HOW TO COMPLETE THIS TASK
In your copy, include every entry exactly as written but no pictures.

Start of RECORDS SHOWN

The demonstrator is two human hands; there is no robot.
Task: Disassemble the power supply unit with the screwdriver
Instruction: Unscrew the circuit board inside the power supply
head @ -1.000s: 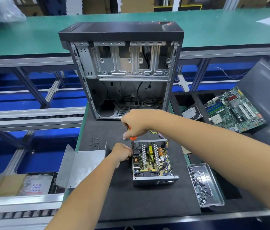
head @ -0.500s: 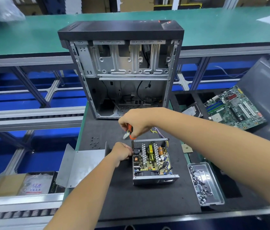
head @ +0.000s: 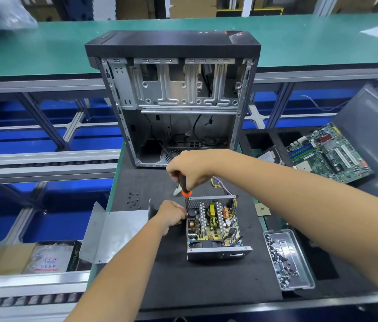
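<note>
- Hands: we count two, both bare. Our right hand (head: 191, 169) has its fingers curled tight round the black-and-orange handle of one screwdriver (head: 184, 185), which stands upright with its shaft going down at the far left corner of the power supply unit (head: 213, 225).
- Our left hand (head: 171, 216) presses against the unit's left wall with its fingers curled; we cannot tell whether they clasp the edge or only lean on it.
- We see one power supply unit, an open metal box on the black mat (head: 206, 282), near its middle. Inside it sit a green circuit board, ribbed silver heat sinks, a yellow transformer and a copper coil; a bundle of coloured wires leaves its far side.
- One clear plastic tray (head: 302, 270), rectangular, lies right of the unit and holds many small dark screws.
- Loose black screws (head: 133, 201) lie scattered on the mat, too small to count.
- One bent sheet-metal cover (head: 113, 233) lies left of the unit.
- One computer case (head: 176, 98) stands behind, open, bare grey steel inside.
- One green motherboard (head: 327, 154) rests far right.
</note>
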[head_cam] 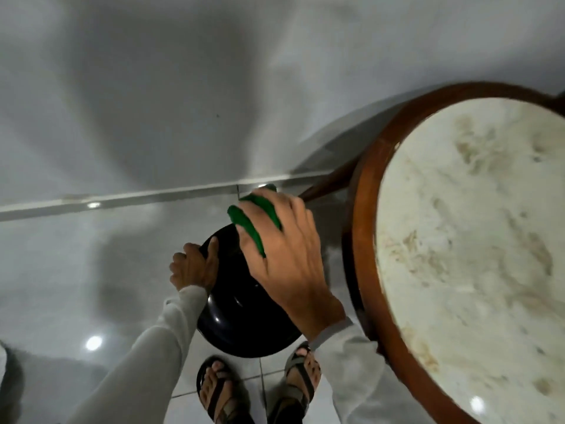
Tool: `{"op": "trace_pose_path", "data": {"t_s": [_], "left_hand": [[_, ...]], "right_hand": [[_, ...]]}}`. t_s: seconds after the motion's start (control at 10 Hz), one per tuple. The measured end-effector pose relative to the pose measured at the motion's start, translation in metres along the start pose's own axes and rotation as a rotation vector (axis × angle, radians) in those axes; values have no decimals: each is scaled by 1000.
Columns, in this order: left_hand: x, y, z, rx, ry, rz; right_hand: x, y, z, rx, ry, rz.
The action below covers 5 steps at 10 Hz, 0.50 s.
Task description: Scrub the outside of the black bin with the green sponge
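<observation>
Both hands engaged: left hand (195, 264) clamped on the black bin (235, 307), which stands on the tiled floor (76, 270); right hand (287, 249) closed over the green sponge (249, 223) against the bin's far side. Round desk (474, 240) crowds the bin just beside it; sandalled feet (260, 387) near it.

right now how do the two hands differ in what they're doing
The left hand grips the black bin's side, bare; the right hand lies flat over the green sponge, fingers spread. The left sits lower, the right higher, nearer the round table. Both wear pale long sleeves.
</observation>
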State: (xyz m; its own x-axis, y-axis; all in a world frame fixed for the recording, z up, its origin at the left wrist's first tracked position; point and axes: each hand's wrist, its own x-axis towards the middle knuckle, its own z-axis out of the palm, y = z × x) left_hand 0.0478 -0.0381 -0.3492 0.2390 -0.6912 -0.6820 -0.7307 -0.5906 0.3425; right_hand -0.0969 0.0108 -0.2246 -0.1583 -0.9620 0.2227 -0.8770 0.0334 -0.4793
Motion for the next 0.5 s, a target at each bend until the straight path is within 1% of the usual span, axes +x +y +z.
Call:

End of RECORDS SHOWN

WORKED SOLUTION
The demonstrator is two human hands; there is no robot.
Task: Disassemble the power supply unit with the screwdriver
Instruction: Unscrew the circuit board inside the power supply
head @ -1.000s: 
head @ -0.500s: 
head @ +0.000s: 
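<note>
- Hands: we count two, both bare. Our right hand (head: 191, 169) has its fingers curled tight round the black-and-orange handle of one screwdriver (head: 184, 185), which stands upright with its shaft going down at the far left corner of the power supply unit (head: 213, 225).
- Our left hand (head: 171, 216) presses against the unit's left wall with its fingers curled; we cannot tell whether they clasp the edge or only lean on it.
- We see one power supply unit, an open metal box on the black mat (head: 206, 282), near its middle. Inside it sit a green circuit board, ribbed silver heat sinks, a yellow transformer and a copper coil; a bundle of coloured wires leaves its far side.
- One clear plastic tray (head: 302, 270), rectangular, lies right of the unit and holds many small dark screws.
- Loose black screws (head: 133, 201) lie scattered on the mat, too small to count.
- One bent sheet-metal cover (head: 113, 233) lies left of the unit.
- One computer case (head: 176, 98) stands behind, open, bare grey steel inside.
- One green motherboard (head: 327, 154) rests far right.
</note>
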[head_cam] 
Tool: `{"op": "trace_pose_path", "data": {"t_s": [_], "left_hand": [[_, ...]], "right_hand": [[_, ...]]}}`. t_s: seconds after the motion's start (control at 10 Hz), one per tuple. The measured end-effector pose relative to the pose measured at the motion's start, translation in metres along the start pose's own axes and rotation as a rotation vector (axis × angle, radians) in those axes; values have no decimals: each is scaled by 1000.
Columns, in this order: left_hand: x, y, z, rx, ry, rz; right_hand: x, y, z, rx, ry, rz.
The action below covers 5 steps at 10 Hz, 0.50 s.
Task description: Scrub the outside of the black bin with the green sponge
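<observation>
Both hands engaged: left hand (195, 264) clamped on the black bin (235, 307), which stands on the tiled floor (76, 270); right hand (287, 249) closed over the green sponge (249, 223) against the bin's far side. Round desk (474, 240) crowds the bin just beside it; sandalled feet (260, 387) near it.

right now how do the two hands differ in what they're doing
The left hand grips the black bin's side, bare; the right hand lies flat over the green sponge, fingers spread. The left sits lower, the right higher, nearer the round table. Both wear pale long sleeves.
</observation>
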State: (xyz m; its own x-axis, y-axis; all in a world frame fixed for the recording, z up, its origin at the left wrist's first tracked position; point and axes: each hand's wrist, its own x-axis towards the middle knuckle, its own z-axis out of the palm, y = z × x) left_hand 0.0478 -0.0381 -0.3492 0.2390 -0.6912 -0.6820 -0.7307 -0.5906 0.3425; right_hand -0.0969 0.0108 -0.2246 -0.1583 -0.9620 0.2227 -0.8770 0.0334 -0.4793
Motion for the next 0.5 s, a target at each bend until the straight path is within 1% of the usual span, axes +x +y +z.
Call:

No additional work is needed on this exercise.